Riguardo al primato appena raggiunto Lewis Hamilton ha infatti dichiarato: “Non ho parole. Quando vedevo il dominio di Michael in tv non avrei mai pensato che qualcuno sarebbe riuscito ad eguagliare il suo record, né che sarei stato io a riuscirci. È un onore incredibile. Mi sono reso conto di aver ottenuto lo stesso numero di vittorie solo quando ho attraversato la pit lane”.
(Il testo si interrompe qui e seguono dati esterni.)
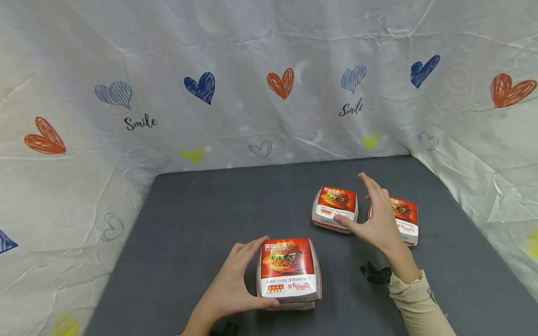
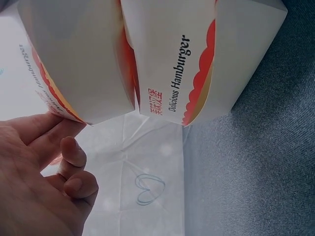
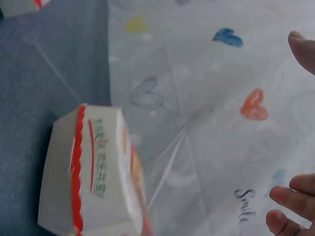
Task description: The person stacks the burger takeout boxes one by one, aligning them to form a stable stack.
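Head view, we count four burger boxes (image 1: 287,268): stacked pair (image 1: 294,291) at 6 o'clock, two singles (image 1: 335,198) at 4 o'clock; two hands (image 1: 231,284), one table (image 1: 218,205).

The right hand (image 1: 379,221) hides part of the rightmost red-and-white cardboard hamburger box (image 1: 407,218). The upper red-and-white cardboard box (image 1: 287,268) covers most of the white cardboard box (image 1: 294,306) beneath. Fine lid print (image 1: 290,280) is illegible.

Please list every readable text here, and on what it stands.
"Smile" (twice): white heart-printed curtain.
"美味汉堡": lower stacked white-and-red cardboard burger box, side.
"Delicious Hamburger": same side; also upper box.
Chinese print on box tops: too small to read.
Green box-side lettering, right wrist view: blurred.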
Una volta passata tutta l'emozione per l'incredibile risultato raggiunto, Lewis Hamilton ha poi analizzato la gara del Nurburgring: “Ho fatto una bella partenza, sono riuscito ad affiancare Valtteri ma poi ho avuto un po' di sottosterzo – ha spiegato infatti il 35enne di Stevenage –. Ho cercato comunque di lasciargli abbastanza spazio per evitare il contatto, anche perché non lo vedevo. Sono andato verso l’esterno ma lui è riuscito a rientrare e non so come sia stato in grado di tornare davanti a me.  Poi una volta in testa – ha proseguito il pilota Mercedes – ho cercato di tenere duro e di gestire le gomme. C’era un po' di graining e sapevo che era necessario qualche giro più lento prima di essere in grado di tornare a spingere. Non è stata una gara semplice – ha infine concluso il neo-primatista di vittorie in Formula 1 – considerando quanto andava bene la Red Bull. L’unica opportunità che ha avuto Max è stata alla ripartenza, ma io sono riuscito a creare un buon divario. Considerando il suo passo nel finale possiamo dire che la Red Bull è un rivale serio”.